Intermittent issues impacting Lever Hire

Incident Report for Lever

Postmortem

On the early morning of Feb 18, 2025 (Pacific Time), Lever product engineers were alerted by internal monitoring tools for a database instance being unavailable. Around 50% of customers may have initially experienced higher latency on Lever Hire and the Lever API.

A few hours later, compounding issues in the database replicas caused Lever Hire to be inaccessible for those ~50% of customers, for a few hours. The impacted customer accounts were unable to access Lever Hire and candidate-related Data API endpoints at all on Feb 18 from 5:55-10:05 PST (the longest outage, ~4 hours), 14:08-14:18, 14:48-14:52, 21:52-22:09; and Feb 19 from 00:06-00:14. Lever-hosted job sites continued to work for all customers.

Lever product engineers were engaged for investigation and troubleshooting pointed to database issues caused by unusual external Lever API load. The issue was resolved by:

Rebuilding the affected database replicas

Spreading Lever API load across additional database replicas

As part of this database recovery and mitigation measures, the Lever API also became inaccessible for all customers for a few hours. The database rebuild also caused some Lever Hire pipeline numbers and search results to be temporarily out of sync.

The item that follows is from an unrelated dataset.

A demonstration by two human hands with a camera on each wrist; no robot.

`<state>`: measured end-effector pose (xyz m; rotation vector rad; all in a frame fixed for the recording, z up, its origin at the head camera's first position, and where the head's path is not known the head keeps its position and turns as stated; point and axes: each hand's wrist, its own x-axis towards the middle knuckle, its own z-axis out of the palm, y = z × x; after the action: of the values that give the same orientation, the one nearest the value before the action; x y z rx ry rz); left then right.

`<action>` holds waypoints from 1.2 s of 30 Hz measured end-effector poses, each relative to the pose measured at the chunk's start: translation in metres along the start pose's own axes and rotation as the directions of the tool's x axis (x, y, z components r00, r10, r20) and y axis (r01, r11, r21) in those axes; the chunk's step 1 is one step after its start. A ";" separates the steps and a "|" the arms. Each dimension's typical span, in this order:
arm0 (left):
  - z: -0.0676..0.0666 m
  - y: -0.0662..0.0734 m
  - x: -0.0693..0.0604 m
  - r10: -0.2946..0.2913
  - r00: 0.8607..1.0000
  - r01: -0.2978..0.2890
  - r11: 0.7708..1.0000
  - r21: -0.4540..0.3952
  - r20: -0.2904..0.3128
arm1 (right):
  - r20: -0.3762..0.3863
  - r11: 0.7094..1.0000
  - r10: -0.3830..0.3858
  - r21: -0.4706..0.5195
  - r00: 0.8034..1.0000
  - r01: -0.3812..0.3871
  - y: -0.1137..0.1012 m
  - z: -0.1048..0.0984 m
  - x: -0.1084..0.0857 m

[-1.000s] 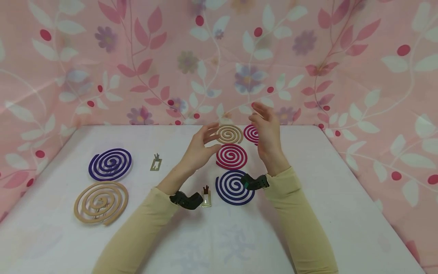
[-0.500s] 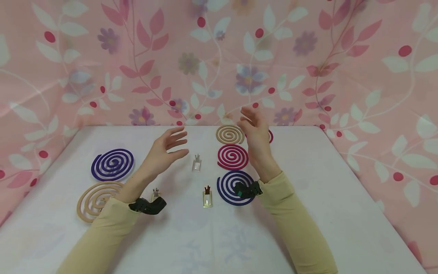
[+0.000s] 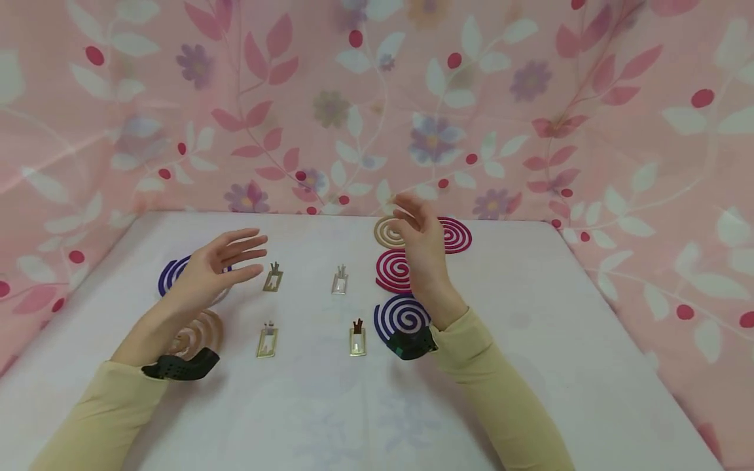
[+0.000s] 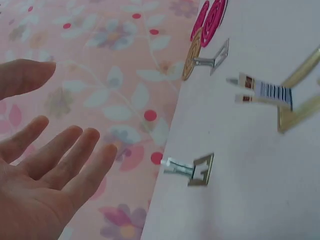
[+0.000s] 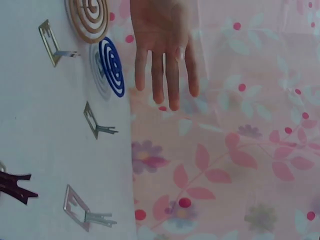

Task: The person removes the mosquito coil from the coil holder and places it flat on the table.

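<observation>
My left hand point(image 3: 206, 271) hovers over the blue mosquito coil point(image 3: 163, 281) and tan mosquito coil point(image 3: 219, 327) at the left, partly hiding both. Its fingers are extended and hold nothing. My right hand point(image 3: 427, 255), also holding nothing, is raised in front of the right-hand coils with fingers loosely bent. Behind it lie a tan coil point(image 3: 383, 230), two pink coils point(image 3: 389, 271) and a blue coil point(image 3: 383, 320), partly covered. Between the hands stand several small metal coil stands point(image 3: 273, 280) with upright prongs; one stand point(image 3: 357, 327) has dark red prongs.
A white cloth covers the table point(image 3: 530, 366). A pink floral curtain point(image 3: 330, 150) hangs right behind its far edge. In the right wrist view, the left blue coil point(image 5: 112, 67) sits raised above its shadow.
My left hand has moved left, from the middle of the table to over the left coils, uncovering metal stands. My right hand has shifted a little left and nearer. Nothing was picked up.
</observation>
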<state>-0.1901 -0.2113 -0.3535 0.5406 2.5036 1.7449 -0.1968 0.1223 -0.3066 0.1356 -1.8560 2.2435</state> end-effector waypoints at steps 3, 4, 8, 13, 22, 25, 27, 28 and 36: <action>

To mitigate this situation from occurring in the future and to reduce the risk of a future impact the following measures have been put into place:

Per above, spreading Lever API load across additional database replicas

Limiting database time for individual Lever API requests, to prevent a few individual requests from having a wider impact

Optimizing database query performance

Posted Mar 19, 2025 - 13:27 PDT

Resolved

The issue where 500 errors when attempting to access Lever has been resolved. There should be no further impact at this time, but please reach out to us at Support if any additional assistance is needed: https://help.lever.co/hc/en-us/requests/new
Posted Feb 21, 2025 - 17:16 PST

Monitoring

Our team was able to stabilize the hire.lever.co platform. Customers should now be able to access the Lever tool without encountering the 500 error messages. We’re currently monitoring to ensure that there are no further issues, and we’ll send a final update to confirm that there have been no recurrences.
Posted Feb 19, 2025 - 09:23 PST

Identified

Our team has identified the issue and is working to implement a resolution. Users may intermittently experience 500 error messages when attempting to access Hire.lever.co. Our Engineering teams are actively working to resolve this as soon as possible.
Posted Feb 19, 2025 - 05:43 PST

Monitoring

Our team was able to stabilize the hire.lever.co platform. Customers should now be able to access the Lever tool without encountering the 500 error messages. We’re currently monitoring to ensure that there are no further issues, and we’ll send a final update to confirm that there have been no recurrences.
Posted Feb 18, 2025 - 14:45 PST

Investigating

We are continuing our investigation into an issue that is intermittently affecting the hire.lever.co platform. Users may intermittently experience 500 error messages when attempting to access Hire.lever.co. Our Engineering teams are actively working to resolve this as soon as possible.
Posted Feb 18, 2025 - 14:20 PST
This incident affected: Global Data Center - LeverTRM (Hire).